In der Praxis musste unser Mitglied jedoch zu seinem großen Bedauern feststellen, dass sich die Aktion lediglich auf einen Rabatt von 1.500 € bezog – also ein deutlich geringerer finanzieller Vorteil als ursprünglich versprochen.
Unsere Erläuterungen wurden von der Gegenseite bestritten. Diese behauptete, der Kunde habe nie einen Akku gewünscht und zudem enthalte das unterzeichnete und akzeptierte Angebot keinerlei Hinweis auf diese „Akku-Aktion“. Die ULC widersprach und stellte klar, dass deren Zusage – gestützt auf die mündlichen Zusicherungen des Verkäufers – sehr wohl ein entscheidender Faktor für den Vertragsabschluss gewesen sei.

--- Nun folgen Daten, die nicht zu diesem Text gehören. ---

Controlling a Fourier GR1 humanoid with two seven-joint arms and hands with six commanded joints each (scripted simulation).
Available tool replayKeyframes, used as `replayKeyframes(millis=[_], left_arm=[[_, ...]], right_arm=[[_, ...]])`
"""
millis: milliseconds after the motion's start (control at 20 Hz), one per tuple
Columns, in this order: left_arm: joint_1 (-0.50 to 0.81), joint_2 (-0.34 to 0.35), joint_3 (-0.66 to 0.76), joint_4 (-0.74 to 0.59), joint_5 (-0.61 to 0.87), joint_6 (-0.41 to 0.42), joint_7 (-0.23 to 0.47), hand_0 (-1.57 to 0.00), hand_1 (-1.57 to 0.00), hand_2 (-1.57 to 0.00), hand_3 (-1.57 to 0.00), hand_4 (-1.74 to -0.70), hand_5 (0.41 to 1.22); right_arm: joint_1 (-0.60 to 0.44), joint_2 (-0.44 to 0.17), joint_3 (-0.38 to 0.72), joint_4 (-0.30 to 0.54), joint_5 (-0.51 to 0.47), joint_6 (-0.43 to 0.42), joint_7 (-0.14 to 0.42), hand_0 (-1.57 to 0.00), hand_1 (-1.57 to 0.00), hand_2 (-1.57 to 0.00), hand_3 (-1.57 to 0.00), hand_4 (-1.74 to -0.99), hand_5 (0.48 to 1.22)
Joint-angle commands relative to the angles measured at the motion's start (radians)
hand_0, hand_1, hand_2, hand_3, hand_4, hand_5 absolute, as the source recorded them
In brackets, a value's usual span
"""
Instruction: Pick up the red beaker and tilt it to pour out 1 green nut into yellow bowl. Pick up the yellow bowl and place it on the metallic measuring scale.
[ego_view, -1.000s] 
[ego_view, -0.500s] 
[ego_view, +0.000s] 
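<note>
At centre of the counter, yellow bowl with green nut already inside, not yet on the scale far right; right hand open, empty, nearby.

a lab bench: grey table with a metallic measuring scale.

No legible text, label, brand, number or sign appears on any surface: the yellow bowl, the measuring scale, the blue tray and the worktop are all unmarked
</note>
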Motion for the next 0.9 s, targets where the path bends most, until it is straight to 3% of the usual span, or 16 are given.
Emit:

Fairerweise räumte das Unternehmen jedoch ein, dass in einer solchen Situation die Darstellungen auseinandergehen können – das heißt, es sei möglich, dass sowohl die Aussagen des Kunden als auch die ihres Mitarbeiters der Wahrheit entsprechen. Vor diesem Hintergrund und im Interesse einer einvernehmlichen Lösung bot das Unternehmen schließlich an, den Akku (Wert ca. 5.000 €) kostenlos zu liefern und zu installieren.
Im Gegenzug sollte der Kunde – zu Recht – auf den zuvor gewährten Rabatt von 1.500 € verzichten.